Businesses must be compelled to reveal their impact on nature, more than 300 firms said in an open letter to world leaders published on Wednesday ahead of crunch United Nations negotiations to halt catastrophic biodiversity loss.
Consumer goods groups Unilever, GSK and Nestle were among a slew of high profile corporations calling for stricter measures to impel firms to act, amid growing alarm over the devastation being wrought upon the natural world.
“We need governments globally to transform the rules of the economic game and require business to act now,” the Business for Nature coalition said.
It said its open letter had been signed by some 330 companies with combined revenues of more than $1.5 trillion (£1.3tn).
International efforts to protect the world’s natural life support systems – including air, food and water – are set to conclude in Canada in December. Negotiators are hammering out a global framework to “live in harmony with nature” by 2050, with key benchmarks in 2030.
While businesses are beginning to report on their carbon emissions and climate impacts – albeit with some facing accusations of “greenwashing” – few firms give details on biodiversity.
The businesses that signed on to the statement said they wanted clarity from policymakers.
“This statement shows the extensive support from major businesses for an ambitious global deal for nature, with clear goals to drive collective business and finance action,” said Andre Hoffmann, the vice-chairman of Roche Holdings.
“The political certainty will accelerate the necessary changes to our business models. We stand ready to do everything in our power to shift to a society where nature, people and business thrive.”
In March, a report by central banks found that financial institutions and businesses were underestimating the risks of biodiversity loss and destroying the natural assets they depend on.
The new statement calls on heads of state to sign up to a target of mandatory requirements for large firms to assess and disclose their impacts and dependency on biodiversity by the end of this decade.
The task “won’t be easy but it must happen” the firms said, urging measures to ensure that the UN targets aim to both reduce negative impacts and encourage positive ones.
“The current rate of global economic activity is more than the planet can cope with,” said Steve Waygood, the chief responsible investment officer at Aviva Investors, which also signed the Business for Nature statement.
“If nature was a current account, then we would be heavily overdrawn.
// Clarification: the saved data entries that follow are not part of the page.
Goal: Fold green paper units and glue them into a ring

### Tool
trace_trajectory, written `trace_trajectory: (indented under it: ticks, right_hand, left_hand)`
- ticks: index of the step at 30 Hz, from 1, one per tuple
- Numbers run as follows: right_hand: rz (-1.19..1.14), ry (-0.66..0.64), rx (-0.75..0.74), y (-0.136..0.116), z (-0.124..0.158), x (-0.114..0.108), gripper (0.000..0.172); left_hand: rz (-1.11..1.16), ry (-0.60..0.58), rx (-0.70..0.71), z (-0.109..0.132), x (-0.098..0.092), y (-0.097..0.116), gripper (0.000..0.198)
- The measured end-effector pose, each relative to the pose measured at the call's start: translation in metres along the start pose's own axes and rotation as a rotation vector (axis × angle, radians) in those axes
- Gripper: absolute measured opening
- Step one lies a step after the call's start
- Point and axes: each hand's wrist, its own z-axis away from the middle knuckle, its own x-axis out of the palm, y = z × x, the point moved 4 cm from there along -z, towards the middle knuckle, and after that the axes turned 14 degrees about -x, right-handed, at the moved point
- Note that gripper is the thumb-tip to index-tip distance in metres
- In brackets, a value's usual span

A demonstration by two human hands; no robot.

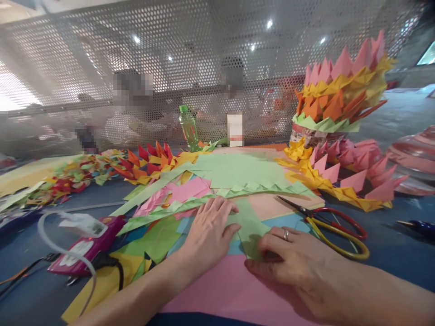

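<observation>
While the right hand [299,265] seemingly pinches green paper [250,218] by its near end, the left hand [210,228] curves loosely alongside.

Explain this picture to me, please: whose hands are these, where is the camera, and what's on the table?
There is no machine here. These are a person's two bare hands, seen from one camera worn on the head, looking forward and down. The left hand rests on paper; the right hand touches a light green paper, though whether it pinches or presses is unclear. Nearer the person lies a pink sheet. To the right are scissors and, beyond, a tiered folded-paper piece. To the left is a magenta power strip; a green bottle stands at the back.
</observation>
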Motion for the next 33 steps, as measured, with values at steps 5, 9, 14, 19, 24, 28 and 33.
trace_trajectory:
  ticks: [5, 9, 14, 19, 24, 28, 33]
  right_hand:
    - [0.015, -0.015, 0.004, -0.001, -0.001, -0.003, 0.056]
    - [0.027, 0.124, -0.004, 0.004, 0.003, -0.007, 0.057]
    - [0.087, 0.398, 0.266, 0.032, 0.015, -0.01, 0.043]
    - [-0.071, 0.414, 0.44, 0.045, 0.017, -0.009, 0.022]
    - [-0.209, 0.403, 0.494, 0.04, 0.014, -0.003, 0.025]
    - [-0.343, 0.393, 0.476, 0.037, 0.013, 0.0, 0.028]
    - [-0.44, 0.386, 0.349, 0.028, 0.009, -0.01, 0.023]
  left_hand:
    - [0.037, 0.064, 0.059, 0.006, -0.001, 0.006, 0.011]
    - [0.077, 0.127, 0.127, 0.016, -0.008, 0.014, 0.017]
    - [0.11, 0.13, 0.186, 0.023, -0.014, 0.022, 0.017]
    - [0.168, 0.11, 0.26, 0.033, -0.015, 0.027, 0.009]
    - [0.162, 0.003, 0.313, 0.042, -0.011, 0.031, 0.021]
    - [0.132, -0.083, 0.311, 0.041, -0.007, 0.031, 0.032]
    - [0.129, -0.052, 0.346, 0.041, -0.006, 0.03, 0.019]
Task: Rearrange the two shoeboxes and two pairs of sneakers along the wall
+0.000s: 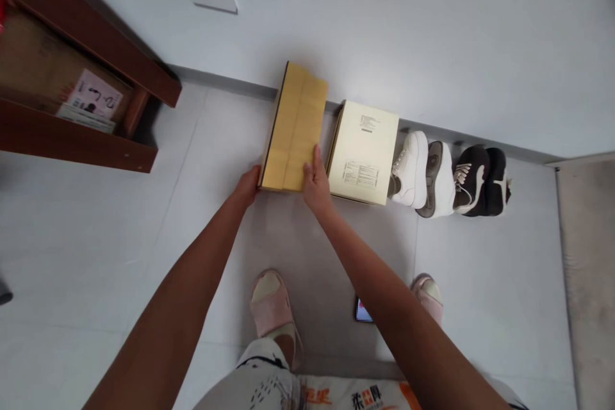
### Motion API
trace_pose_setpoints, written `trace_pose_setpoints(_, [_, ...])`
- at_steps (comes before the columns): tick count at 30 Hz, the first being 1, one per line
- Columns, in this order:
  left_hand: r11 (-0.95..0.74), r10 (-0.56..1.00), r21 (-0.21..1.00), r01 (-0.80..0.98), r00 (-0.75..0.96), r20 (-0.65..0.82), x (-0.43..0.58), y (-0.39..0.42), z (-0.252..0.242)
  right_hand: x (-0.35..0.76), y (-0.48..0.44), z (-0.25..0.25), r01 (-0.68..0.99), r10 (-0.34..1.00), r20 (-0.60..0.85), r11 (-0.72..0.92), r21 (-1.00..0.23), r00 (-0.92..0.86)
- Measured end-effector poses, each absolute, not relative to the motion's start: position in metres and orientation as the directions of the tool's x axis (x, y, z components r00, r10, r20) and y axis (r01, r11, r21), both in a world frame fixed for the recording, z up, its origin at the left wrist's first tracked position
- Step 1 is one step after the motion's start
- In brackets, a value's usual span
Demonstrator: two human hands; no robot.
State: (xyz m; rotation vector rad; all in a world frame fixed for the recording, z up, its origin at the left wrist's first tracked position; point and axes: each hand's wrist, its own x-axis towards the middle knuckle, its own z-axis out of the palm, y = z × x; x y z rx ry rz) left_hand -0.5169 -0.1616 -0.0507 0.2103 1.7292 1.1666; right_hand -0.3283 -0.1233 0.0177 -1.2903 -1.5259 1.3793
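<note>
Yellow box (298, 134) — between both hands (247, 186) (318, 189)

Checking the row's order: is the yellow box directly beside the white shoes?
No, the cream box sits between the yellow box and the white shoes.

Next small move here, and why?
Probably ease the tan box right, toward the cream box, stopping short of pinching fingers. The left hand and right hand hold its near end from either side; a gap shows between the boxes, while the cream box sits close to the shoes.
</note>
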Motion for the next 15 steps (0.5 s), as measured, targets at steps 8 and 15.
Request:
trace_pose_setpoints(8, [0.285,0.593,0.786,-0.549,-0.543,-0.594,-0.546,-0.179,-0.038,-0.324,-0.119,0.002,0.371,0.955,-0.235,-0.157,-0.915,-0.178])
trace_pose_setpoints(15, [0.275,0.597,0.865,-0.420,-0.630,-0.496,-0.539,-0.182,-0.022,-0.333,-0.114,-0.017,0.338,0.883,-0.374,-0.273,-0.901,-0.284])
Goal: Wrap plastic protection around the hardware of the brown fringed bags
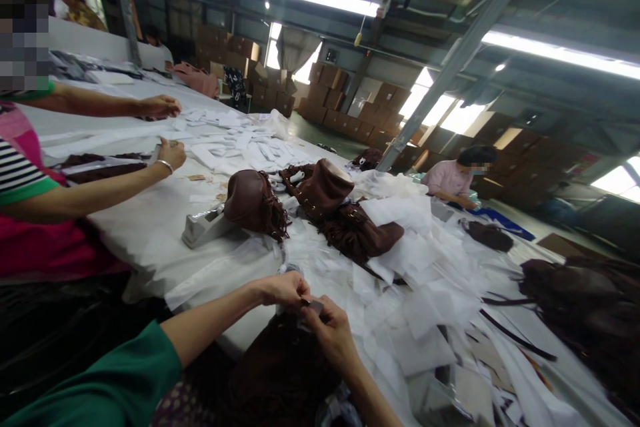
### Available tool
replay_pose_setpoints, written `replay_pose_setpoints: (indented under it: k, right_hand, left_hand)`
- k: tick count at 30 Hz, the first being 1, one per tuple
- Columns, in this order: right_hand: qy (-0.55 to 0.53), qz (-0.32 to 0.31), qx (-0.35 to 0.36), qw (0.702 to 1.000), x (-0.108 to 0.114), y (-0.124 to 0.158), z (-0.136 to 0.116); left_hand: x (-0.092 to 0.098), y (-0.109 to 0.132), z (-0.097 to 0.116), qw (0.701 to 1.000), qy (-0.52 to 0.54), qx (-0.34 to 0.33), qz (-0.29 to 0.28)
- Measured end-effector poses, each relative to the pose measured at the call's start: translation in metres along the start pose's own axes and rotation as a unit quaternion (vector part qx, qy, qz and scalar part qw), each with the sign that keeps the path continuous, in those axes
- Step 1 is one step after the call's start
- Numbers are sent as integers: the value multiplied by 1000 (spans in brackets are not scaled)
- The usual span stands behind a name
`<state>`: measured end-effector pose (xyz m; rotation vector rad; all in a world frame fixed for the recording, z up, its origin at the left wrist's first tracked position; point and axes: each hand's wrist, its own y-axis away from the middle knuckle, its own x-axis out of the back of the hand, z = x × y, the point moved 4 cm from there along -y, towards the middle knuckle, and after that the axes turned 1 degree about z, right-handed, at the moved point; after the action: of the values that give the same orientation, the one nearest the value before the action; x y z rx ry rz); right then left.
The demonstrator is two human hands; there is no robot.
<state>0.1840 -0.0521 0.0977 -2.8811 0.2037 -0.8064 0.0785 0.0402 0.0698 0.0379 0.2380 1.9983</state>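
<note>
Bench (150, 227): one, long, white-covered, running from the near edge toward the back.
Boxes (330, 90): many, brown, stacked beyond the bench.
Post (440, 73): one, grey, aslant in view.
Co-workers: one at left (25, 227), pink and striped top, both hands over the bench; one at far right (447, 177), pale pink top, near blue cloth (505, 221).
Heap (590, 313): dark brown goods, bench's right side.
Bag (280, 363): one, dark brown, upper part directly below the wearer's hands, at the bench's near edge; lower part in shadow.
Fringed bags (325, 190): brown, grouped mid-bench, one leaning on a pale block (205, 225).
Paper (425, 293): white sheets, loose, right of the fringed bags.
Right hand (331, 327): thumb and finger pinching a tag.
Left hand (285, 288): fingertips drawn together at the tag's edge; whether they grip it cannot be told.
Tag (315, 305): one, small, grey, flat, just above the bag.
</note>
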Motion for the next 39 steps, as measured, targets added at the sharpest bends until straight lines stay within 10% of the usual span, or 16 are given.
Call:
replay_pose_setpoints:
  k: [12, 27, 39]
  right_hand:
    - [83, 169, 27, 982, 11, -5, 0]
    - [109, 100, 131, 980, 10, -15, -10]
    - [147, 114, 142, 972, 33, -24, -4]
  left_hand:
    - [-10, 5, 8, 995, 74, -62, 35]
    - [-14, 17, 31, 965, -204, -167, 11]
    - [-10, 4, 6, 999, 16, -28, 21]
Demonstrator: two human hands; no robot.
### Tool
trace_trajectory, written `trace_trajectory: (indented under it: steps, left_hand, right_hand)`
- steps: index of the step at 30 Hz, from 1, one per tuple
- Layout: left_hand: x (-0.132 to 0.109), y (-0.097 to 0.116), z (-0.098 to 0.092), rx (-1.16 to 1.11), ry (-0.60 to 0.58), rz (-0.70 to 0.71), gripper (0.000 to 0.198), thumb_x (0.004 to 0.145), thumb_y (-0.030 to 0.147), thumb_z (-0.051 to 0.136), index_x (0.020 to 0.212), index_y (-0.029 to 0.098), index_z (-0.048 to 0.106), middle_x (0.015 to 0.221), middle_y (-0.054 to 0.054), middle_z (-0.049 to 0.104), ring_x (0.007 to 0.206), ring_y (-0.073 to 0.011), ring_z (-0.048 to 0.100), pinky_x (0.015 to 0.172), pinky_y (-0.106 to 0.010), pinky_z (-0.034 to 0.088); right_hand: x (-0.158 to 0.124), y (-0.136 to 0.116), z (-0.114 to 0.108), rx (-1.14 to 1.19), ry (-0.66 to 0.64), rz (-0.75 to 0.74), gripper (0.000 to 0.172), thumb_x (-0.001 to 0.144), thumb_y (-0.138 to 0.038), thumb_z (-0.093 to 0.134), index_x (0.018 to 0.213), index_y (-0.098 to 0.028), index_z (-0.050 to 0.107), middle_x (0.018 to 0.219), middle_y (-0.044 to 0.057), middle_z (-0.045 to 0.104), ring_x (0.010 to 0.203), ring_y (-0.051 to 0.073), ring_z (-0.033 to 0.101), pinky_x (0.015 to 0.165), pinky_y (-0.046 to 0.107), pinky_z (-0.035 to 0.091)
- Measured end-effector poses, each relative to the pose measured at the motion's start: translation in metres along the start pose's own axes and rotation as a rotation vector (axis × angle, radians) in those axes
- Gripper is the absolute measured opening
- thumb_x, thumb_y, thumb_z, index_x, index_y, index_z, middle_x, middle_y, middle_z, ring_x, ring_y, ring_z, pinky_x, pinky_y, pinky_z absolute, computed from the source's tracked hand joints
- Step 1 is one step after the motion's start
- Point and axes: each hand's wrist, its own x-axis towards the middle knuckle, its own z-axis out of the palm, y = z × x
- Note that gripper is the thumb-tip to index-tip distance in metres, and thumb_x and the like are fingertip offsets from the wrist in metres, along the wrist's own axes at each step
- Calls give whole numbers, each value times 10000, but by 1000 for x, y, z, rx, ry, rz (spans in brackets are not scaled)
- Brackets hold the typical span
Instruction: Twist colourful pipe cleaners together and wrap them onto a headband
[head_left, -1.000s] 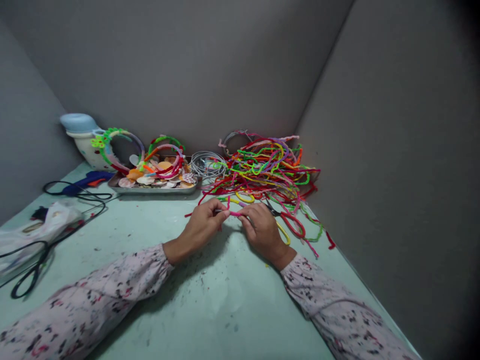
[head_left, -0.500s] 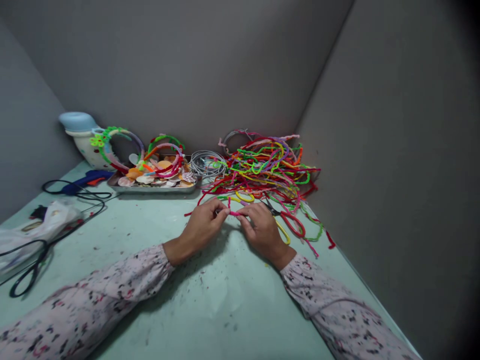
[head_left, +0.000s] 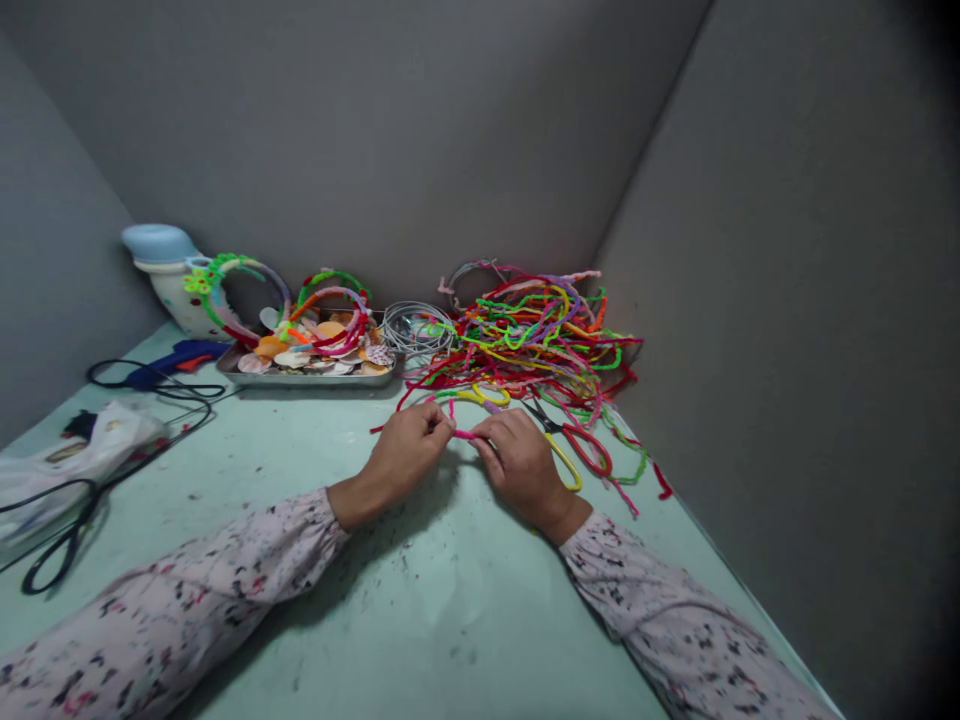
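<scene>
A short bright pink pipe cleaner (head_left: 464,435) is stretched between my two hands above the table. My left hand (head_left: 409,447) pinches one end of it, with a short pink piece sticking up beside the fingertips. The fingers of my right hand (head_left: 523,462) are closed on the other end. Just right of my right hand lie scissors (head_left: 587,450) with red and yellow handles, the blades partly apart. Behind both hands is a tangled heap of coloured pipe cleaners (head_left: 525,330). My fingers hide the ends of the held piece.
A metal tray (head_left: 311,379) of seashells stands at the back, with pipe-cleaner-wrapped hoops (head_left: 337,300) on it. Coiled grey wire (head_left: 416,328) sits beside it. At left are a tilted white bottle (head_left: 176,295), a blue tool (head_left: 169,363), black cable (head_left: 94,490) and a plastic bag (head_left: 112,440).
My left hand has shifted slightly left and down, and the upright pink piece has moved left with it. My right hand stays nearly in place, still pinching.
</scene>
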Motion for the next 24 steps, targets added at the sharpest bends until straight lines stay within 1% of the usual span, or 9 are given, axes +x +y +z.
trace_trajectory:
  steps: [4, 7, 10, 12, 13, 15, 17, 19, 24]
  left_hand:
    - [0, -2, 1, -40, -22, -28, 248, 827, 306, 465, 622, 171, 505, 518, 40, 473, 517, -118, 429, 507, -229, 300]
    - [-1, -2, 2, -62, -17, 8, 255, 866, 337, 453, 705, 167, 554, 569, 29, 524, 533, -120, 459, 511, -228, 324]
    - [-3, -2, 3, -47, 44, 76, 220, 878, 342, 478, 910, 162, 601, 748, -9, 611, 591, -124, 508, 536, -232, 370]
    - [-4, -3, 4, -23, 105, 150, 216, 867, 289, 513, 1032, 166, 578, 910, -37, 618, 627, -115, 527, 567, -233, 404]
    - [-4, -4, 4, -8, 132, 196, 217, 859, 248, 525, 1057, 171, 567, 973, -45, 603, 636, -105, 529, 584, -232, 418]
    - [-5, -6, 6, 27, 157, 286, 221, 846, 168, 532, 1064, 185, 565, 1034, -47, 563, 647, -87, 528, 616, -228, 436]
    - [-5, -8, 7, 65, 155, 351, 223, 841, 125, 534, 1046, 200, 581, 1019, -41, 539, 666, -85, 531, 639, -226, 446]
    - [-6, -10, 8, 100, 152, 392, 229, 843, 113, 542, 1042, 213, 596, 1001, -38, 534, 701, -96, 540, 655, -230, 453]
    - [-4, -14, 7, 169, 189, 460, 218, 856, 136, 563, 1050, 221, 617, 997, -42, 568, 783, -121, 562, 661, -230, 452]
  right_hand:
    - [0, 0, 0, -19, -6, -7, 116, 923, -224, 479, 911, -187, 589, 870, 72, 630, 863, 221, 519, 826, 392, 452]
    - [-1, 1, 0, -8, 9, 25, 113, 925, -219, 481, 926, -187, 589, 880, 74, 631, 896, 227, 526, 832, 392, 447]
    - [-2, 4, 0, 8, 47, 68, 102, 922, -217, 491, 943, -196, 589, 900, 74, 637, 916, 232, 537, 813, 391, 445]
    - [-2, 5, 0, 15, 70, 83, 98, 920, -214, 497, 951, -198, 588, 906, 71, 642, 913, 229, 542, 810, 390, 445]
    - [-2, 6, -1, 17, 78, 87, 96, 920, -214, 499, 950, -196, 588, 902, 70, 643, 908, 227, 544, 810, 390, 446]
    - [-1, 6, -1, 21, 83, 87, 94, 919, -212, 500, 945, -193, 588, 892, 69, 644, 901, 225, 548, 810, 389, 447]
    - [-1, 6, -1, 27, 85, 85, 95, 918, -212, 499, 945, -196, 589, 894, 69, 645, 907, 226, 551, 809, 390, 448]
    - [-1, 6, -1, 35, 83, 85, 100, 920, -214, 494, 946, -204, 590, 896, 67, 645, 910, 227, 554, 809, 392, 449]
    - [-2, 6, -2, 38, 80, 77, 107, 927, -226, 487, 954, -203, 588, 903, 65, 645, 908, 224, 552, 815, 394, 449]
This is bad for the environment and bad for long term growth.”
Many hope the UN deal, when finalised, will be as ambitious in its goals to protect life on Earth as the Paris Agreement was for climate change — even if the United States is not a party to UN efforts to conserve nature.
One landmark proposal on the table is the protection of 30 percent of wild land and oceans by 2030.
Another key focus of negotiations are harmful subsidies for things like fossil fuels, agriculture and fishing that can result in environmental destruction and encourage unsustainable levels of production and consumption.
These amount to as much as $1.8 trillion every year, or two percent of global gross domestic product, Business for Nature has estimated.
The world failed to meet almost all of a previous set of targets on nature in the decade to 2020.